Quando Donana encontrou a filha
Carmelita, moça há poucos anos, debaixo do corpo do seu homem, de
calças arriadas, na cama onde se deitava do cansaço sem fim, se
envergou no chão como um jumento que não quer seguir o caminho que
lhe resta. Retesou todo o corpo como se nunca mais fosse deixar
aquela posição. Gritou com grande cólera, pôs os meninos em
prontidão, sua fúria era seu próprio desespero. Carmelita andava
arredia, chorosa pelos cantos da casa, ela percebia, mas não passava
por sua cabeça nada do que havia visto. Quase não olhava para a
mãe. Donana pensou que era ciúme de filha que não aceitava o novo
companheiro. Mas se passou um ano, dois. Adentrava o terceiro. Os
machucados que a filha escondia, como se estivesse boba de atenção
esbarrando em tudo, caindo em todo lugar. Tudo fazia sentido. Seu
homem batia, maltratava, violava e ameaçava sua filha debaixo do seu
teto com sua concordância? Carmelita implorou à mãe por perdão. A
mãe que não conseguia mais olhar para a própria filha. A filha que
agora queria ir embora de casa. Encontraria seu rumo como havia feito
o irmão. E o homem não se redimiu: ficou mais forte, mandava em
tudo, mandava na casa, tinha a mulher sob seu cabresto.

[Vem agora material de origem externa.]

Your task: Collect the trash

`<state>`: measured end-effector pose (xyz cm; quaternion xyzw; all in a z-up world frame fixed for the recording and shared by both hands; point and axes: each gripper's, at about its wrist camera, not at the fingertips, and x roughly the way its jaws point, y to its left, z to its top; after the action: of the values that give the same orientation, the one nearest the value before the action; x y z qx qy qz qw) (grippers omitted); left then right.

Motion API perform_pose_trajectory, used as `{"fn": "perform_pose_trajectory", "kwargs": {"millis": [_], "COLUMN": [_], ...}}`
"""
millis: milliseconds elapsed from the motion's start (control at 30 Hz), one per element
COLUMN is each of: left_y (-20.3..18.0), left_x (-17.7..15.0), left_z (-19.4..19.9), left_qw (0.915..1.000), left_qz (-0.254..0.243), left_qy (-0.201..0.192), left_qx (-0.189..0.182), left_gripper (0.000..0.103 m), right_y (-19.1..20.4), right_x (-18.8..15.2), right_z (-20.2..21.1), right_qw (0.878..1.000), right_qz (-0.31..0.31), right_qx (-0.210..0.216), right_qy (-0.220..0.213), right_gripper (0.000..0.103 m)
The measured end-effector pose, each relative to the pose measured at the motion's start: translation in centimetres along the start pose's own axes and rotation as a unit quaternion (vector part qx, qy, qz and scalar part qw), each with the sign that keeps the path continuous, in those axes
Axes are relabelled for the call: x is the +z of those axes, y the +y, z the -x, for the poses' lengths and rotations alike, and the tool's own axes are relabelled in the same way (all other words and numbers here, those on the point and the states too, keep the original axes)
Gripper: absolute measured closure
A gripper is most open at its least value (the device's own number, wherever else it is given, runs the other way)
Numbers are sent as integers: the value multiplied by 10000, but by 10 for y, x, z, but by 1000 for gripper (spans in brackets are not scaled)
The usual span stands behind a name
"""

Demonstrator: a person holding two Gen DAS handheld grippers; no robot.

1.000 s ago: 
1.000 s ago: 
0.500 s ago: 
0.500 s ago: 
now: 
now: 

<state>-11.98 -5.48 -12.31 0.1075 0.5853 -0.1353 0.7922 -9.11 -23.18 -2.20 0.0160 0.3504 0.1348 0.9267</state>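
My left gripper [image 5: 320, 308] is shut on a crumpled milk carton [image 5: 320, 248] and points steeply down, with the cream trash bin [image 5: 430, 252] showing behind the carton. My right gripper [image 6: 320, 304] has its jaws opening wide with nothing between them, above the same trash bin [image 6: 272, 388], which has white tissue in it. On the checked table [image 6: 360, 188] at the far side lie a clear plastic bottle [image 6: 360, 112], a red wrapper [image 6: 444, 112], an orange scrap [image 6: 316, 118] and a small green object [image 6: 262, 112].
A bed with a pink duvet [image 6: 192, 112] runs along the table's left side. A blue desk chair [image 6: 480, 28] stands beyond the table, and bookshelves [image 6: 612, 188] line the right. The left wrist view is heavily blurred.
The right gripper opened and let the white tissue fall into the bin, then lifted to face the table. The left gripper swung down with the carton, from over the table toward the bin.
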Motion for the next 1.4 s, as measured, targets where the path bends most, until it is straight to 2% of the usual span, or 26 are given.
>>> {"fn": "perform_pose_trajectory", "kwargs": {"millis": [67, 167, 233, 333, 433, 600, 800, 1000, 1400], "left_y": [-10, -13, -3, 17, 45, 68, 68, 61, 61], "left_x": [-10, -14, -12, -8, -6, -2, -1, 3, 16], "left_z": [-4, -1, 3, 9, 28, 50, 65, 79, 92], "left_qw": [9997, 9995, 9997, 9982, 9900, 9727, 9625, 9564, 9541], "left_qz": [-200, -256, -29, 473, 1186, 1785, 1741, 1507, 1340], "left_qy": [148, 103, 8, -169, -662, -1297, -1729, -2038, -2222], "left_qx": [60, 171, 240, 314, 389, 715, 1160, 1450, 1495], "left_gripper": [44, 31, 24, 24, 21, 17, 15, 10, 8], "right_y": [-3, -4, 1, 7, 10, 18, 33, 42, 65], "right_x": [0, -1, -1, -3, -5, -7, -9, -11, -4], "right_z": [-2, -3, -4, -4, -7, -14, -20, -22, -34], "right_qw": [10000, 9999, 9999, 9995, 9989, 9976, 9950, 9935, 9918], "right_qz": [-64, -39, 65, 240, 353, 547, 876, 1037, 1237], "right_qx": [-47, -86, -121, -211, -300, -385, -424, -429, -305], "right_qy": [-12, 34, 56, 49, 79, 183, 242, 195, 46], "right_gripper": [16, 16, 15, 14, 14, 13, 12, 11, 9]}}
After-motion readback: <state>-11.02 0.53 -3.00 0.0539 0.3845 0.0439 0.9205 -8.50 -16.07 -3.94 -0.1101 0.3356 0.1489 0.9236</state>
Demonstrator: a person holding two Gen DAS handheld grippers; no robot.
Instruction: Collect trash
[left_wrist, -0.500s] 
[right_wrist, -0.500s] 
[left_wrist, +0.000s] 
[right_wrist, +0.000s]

Foi numa noite em que a lua escureceu,
por trás das nuvens que no dia seguinte lavariam a terra com a
chuva, que tomou a decisão. As águas que ainda não tinham
precipitado, mas que previa no cenário da noite, lavariam a terra de
tal forma que não restaria vestígio de nada. Ele saiu para pescar
levando uma garrafa de bebida. Era um hábito que o acompanhava desde
a chegada. Donana, que seguiu em sua companhia algumas vezes, não
pescou mais ao seu lado. Se sentou em casa e seu juízo foi sendo
carcomido pelo rancor, o que havia visto, o que a machucava, o que
destruía Carmelita. Quando chegou ao local onde ele estava viu que
dormia, prosternado na beira do rio. Parecia morto antes mesmo de ser
sangrado. Não havia luz, não havia candeeiro nas mãos de Donana.
Não queria deixar rastros ou lembranças de seus passos e atos.
Ninguém saberia de nada, diria apenas que ele havia partido sem
deixar indicação do destino. Antes de pensar na justificativa que
daria, sangrou o homem como se sangrasse um porco. Arrastou seu corpo
com os bolsos cheios de pedras, que ela mesma colocou, para dentro do
rio. Não temeu que viessem lhe perguntar pelo desaparecimento do
companheiro nos dias que se seguiriam. Voltou para casa encharcada do
esforço. As poucas horas desde que havia deixado sua morada para dar
fim ao seu último erro nas terras de Caxangá foram suficientes para
que sua filha fosse embora sem indicar o paradeiro. O resto da
história foi vagar seus últimos anos vendo o rosto de Carmelita em
todas as crianças que havia amado.
Na madrugada que se seguiu, teve apenas
uma certeza: Deus jamais a perdoaria. Pior: devolveria o malfeito em
dobro.
E o cheiro da chuva, que cairia nas
primeiras horas da manhã, já podia ser sentido.